Reiter v. Universal Marion Corporation

173 F. Supp. 13, 1959 U.S. Dist. LEXIS 3275
CourtDistrict Court, District of Columbia
DecidedApril 23, 1959
DocketCiv. A. 2553-57
StatusPublished
Cited by9 cases

This text of 173 F. Supp. 13 (Reiter v. Universal Marion Corporation) is published on Counsel Stack Legal Research, covering District Court, District of Columbia primary law. Counsel Stack provides free access to over 12 million legal documents including statutes, case law, regulations, and constitutions.

Bluebook
Reiter v. Universal Marion Corporation, 173 F. Supp. 13, 1959 U.S. Dist. LEXIS 3275 (D.D.C. 1959).

Opinion

HOLTZOFF, District Judge.

This is a motion by the defendants in a derivative stockholders’ action for a stay of proceedings until the disposition of a similar suit brought by other stockholders of the same corporation and pending in the Supreme Court of the State of New York, New York County. This action is brought by minority stockholders of the Universal Marion Corpora *14 tion in behalf of the corporation, for the purpose of redressing certain wrongs alleged to have been committed by the individual defendants against the defendant corporation.

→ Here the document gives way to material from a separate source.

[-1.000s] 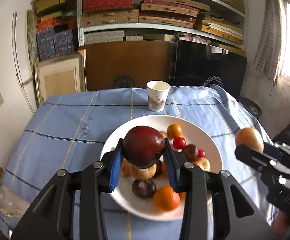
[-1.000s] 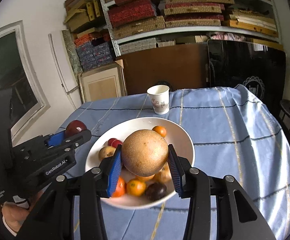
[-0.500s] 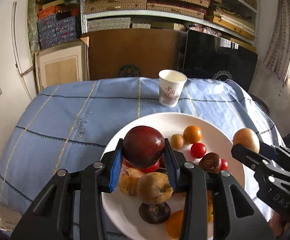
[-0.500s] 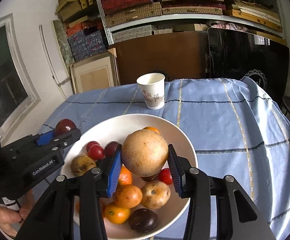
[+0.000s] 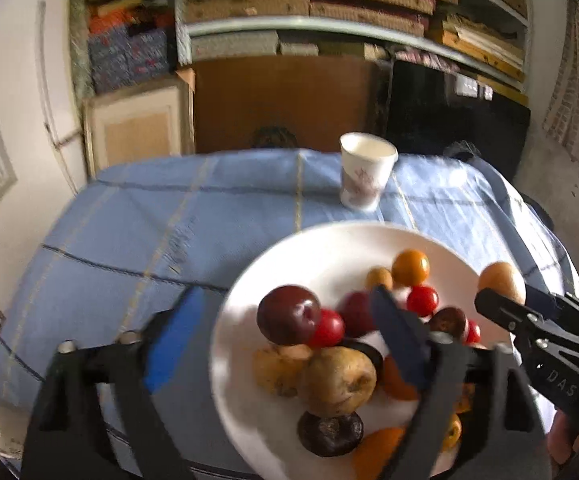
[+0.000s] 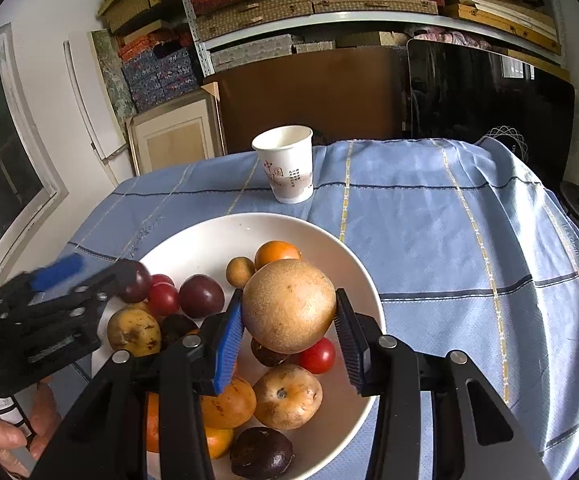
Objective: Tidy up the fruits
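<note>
A white bowl (image 5: pixel 321 240) (image 6: pixel 217 236) holds several fruits: oranges, cherry tomatoes, brown pears, dark passion fruits. My left gripper (image 5: pixel 285 344) is open over the bowl's left side; the dark red plum (image 5: pixel 289 314) lies free between its jaws on the pile, also seen in the right wrist view (image 6: pixel 135 280). My right gripper (image 6: pixel 289 320) is shut on a large tan pear (image 6: pixel 289 306), held just above the fruits in the bowl; it shows in the left wrist view (image 5: pixel 501 276).
A white paper cup (image 6: pixel 285 164) (image 5: pixel 365 172) stands behind the bowl on the blue checked tablecloth (image 6: pixel 449 240). Shelves with boxes, a brown board and a black panel stand behind the table. The table's edges fall off left and right.
My left gripper has opened and released the dark red plum onto the pile in the bowl. My right gripper has lowered the tan pear closer to the fruits.
</note>
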Action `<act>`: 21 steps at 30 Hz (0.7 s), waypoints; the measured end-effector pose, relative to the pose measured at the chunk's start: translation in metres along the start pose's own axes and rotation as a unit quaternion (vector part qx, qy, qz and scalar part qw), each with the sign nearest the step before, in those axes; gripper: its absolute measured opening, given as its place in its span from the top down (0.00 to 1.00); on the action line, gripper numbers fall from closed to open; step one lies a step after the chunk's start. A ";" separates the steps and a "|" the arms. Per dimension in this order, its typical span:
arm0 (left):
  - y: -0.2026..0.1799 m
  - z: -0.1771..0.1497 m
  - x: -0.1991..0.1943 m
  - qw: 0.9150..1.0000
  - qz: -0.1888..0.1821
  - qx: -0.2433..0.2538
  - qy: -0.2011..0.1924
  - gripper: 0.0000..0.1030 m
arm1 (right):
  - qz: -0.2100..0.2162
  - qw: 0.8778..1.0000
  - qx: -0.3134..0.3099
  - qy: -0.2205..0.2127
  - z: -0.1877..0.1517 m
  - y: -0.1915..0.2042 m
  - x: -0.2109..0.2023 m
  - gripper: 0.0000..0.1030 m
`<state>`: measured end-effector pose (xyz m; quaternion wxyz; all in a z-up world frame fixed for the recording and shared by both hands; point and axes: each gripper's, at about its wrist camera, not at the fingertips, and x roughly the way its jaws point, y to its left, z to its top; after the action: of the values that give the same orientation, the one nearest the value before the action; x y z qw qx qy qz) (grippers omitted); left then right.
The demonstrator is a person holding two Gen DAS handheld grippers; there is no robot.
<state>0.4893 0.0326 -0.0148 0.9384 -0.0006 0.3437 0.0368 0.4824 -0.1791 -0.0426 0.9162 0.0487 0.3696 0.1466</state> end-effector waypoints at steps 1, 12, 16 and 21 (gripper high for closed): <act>-0.001 0.001 -0.003 1.000 0.001 0.004 -0.005 0.17 | 0.000 1.000 0.000 0.000 0.000 0.000 0.000 0.57; 0.003 0.008 -0.022 1.000 -0.002 0.001 -0.017 0.17 | 0.001 1.000 -0.010 -0.003 0.001 0.006 0.002 0.55; 0.006 0.009 -0.026 1.000 0.001 -0.002 -0.019 0.17 | 0.007 1.000 -0.007 -0.017 0.003 0.007 -0.014 0.50; 0.006 0.009 -0.040 1.000 0.000 -0.003 -0.024 0.16 | 0.012 0.999 -0.011 -0.028 0.000 0.010 -0.042 0.44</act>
<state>0.4643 0.0364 0.0173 0.9464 -0.0029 0.3208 0.0381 0.4513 -0.1825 -0.0123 0.9248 0.0469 0.3418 0.1602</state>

This action was filed on October 11, 1957. Specifically, it challenges the validity of two transactions involving the defendant corporation and seeks to set aside the consequences of those two transactions. The first transaction that is being assailed is a purchase by the defendant corporation of certain capital stock of a corporation known as Merritt, Chapman & Scott Corporation. The second transaction that is questioned in this action is a purchase by the defendant corporation of certain assets of Southern Pipe & Supply Company. In each instance, it is charged that the price paid was excessive and that, therefore, the transactions, in effect, constituted a fraud upon the corporation.

A judgment for money damages in favor of the corporation is sought against the individual defendants who are claimed to have been majority stockholders of the defendant corporation and to have dominated the company and caused it to consummate these transactions, thereby deriving certain benefits for themselves and damaging the corporation. It is important to observe that the principal individual defendants, that is, the stockholders charged with misfeasance have not been served in this action although they are named as defendants and have never appeared. Apparently, they are not subject to the jurisdiction of this Court.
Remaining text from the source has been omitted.